What the task requires —
The output is the lines below from the one with "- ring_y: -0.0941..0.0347" through the one with "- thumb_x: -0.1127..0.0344", both included, printed exactly and with no other line.

[Data items]
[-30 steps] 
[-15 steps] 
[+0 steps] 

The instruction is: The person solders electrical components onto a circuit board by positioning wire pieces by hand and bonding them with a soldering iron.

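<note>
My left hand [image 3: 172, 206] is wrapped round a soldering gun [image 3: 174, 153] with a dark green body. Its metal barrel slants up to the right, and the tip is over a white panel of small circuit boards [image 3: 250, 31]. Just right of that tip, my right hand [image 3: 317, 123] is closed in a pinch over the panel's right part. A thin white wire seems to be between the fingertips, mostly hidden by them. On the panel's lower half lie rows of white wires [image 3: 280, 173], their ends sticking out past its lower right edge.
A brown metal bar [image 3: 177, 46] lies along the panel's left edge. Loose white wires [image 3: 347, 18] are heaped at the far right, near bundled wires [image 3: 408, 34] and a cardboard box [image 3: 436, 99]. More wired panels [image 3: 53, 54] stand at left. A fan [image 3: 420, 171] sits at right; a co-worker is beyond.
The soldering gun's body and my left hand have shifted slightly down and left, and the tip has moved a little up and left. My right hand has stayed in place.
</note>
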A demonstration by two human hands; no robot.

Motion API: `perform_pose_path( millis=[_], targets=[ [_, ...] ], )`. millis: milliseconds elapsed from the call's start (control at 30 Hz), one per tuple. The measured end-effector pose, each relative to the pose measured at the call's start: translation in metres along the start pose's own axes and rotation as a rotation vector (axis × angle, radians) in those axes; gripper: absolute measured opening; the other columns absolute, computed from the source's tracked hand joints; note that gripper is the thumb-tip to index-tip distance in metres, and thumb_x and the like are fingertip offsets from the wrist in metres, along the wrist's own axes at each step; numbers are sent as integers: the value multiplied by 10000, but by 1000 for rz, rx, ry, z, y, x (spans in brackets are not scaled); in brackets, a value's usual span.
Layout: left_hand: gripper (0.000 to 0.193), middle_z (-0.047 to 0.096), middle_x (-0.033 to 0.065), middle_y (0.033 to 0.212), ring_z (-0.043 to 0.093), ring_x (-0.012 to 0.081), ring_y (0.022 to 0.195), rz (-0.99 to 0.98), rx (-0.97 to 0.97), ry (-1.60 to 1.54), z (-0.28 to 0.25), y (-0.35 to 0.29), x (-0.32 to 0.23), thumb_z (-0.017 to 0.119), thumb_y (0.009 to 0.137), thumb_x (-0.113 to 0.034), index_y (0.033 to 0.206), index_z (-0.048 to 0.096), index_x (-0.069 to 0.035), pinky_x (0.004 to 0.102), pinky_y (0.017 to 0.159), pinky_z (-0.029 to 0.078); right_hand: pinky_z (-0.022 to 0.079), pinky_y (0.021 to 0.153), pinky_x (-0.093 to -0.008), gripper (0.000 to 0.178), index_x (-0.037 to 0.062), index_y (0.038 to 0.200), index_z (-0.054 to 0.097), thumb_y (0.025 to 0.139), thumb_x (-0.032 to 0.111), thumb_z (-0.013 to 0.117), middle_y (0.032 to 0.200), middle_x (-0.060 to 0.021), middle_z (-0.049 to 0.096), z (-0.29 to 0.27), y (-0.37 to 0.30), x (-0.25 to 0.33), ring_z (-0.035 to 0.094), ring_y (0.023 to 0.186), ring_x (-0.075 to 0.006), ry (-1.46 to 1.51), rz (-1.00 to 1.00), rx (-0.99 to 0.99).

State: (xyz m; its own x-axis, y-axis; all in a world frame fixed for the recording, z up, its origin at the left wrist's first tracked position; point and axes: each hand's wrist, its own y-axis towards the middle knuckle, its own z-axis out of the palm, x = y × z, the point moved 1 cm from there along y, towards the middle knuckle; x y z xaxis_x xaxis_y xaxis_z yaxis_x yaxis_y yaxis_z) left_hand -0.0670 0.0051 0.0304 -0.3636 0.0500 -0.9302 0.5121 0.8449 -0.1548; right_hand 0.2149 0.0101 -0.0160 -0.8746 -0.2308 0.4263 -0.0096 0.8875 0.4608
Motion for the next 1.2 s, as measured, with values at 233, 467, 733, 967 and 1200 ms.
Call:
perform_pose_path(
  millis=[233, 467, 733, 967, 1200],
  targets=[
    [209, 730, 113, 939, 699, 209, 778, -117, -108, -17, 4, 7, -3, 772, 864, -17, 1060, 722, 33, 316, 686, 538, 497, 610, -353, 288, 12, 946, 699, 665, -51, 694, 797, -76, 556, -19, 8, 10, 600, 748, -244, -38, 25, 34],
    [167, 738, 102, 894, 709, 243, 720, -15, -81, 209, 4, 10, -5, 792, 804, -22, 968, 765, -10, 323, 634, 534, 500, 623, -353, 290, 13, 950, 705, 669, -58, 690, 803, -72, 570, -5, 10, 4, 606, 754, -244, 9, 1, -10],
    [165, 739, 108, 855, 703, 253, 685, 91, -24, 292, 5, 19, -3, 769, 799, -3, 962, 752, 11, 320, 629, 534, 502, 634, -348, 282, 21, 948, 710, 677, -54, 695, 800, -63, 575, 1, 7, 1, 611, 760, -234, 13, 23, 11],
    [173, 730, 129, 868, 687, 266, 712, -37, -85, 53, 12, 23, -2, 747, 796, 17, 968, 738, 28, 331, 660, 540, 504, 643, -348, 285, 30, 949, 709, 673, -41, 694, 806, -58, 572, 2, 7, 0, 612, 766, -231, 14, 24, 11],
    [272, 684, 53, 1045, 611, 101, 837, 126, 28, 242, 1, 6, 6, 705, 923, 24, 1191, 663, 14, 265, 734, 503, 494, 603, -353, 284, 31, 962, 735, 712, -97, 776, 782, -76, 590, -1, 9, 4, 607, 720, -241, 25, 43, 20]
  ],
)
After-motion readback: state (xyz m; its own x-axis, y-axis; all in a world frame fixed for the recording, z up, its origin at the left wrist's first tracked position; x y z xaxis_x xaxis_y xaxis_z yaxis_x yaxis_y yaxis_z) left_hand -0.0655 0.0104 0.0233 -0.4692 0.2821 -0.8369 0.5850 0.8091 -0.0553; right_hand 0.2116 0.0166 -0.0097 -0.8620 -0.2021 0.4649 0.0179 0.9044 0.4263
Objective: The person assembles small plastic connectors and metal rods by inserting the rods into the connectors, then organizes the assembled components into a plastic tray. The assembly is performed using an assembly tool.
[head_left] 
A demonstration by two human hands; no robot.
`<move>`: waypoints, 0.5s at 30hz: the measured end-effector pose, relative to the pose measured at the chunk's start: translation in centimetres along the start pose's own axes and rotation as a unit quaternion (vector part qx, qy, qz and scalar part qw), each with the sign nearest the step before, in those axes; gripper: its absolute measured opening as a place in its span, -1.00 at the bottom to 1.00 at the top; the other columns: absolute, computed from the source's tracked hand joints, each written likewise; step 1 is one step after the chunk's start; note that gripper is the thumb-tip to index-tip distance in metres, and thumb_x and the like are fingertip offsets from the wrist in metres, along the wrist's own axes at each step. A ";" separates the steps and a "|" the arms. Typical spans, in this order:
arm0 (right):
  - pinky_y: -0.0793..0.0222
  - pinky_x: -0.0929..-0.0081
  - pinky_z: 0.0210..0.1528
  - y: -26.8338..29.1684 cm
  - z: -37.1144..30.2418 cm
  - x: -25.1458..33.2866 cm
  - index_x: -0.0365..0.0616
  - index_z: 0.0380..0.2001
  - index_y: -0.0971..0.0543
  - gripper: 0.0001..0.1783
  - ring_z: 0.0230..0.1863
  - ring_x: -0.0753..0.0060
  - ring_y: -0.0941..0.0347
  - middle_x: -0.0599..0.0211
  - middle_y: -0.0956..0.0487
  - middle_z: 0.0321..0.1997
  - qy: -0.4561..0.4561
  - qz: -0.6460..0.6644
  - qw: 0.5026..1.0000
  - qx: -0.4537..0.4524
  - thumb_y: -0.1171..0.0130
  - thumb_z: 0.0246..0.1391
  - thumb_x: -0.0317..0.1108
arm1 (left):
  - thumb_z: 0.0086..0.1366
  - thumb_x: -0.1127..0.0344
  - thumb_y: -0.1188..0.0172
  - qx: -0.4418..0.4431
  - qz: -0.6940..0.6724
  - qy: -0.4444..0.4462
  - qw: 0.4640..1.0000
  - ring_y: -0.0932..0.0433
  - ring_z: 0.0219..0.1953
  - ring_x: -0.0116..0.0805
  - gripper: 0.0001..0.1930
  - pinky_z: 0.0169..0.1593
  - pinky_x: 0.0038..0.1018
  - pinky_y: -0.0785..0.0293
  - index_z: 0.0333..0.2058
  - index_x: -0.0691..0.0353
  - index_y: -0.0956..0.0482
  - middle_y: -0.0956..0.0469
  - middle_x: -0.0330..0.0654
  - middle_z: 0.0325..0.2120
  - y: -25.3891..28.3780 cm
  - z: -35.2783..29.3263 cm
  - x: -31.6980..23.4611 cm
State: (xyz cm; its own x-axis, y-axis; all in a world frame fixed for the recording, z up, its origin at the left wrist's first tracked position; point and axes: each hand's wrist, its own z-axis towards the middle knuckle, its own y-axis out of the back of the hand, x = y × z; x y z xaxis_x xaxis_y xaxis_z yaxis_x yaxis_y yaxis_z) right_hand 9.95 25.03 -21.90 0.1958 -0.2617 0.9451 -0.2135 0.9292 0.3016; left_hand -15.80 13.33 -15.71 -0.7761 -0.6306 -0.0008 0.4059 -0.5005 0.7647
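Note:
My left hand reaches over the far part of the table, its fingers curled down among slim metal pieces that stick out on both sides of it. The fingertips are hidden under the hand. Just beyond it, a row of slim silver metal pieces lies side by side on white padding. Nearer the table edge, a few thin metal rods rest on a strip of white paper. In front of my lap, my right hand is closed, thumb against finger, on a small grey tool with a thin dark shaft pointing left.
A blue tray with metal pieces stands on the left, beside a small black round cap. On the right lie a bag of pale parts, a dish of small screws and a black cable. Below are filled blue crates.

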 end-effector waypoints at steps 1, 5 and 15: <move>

Response box —
  - ring_y: -0.0941..0.0347
  - middle_x: -0.0599..0.0211
  - middle_y: -0.0956..0.0487
  - middle_z: 0.0321..0.1997
  - qy: -0.4561..0.4561
  - qz: -0.6460..0.6644
  - qw: 0.5026..1.0000
  - qx: -0.4537..0.4524
  - thumb_y: -0.1171..0.0130
  - thumb_z: 0.0246..0.1391
  - thumb_x: -0.0317..0.1108
arm1 (left):
  - thumb_z: 0.0086..0.1366
  - thumb_x: -0.1127..0.0344

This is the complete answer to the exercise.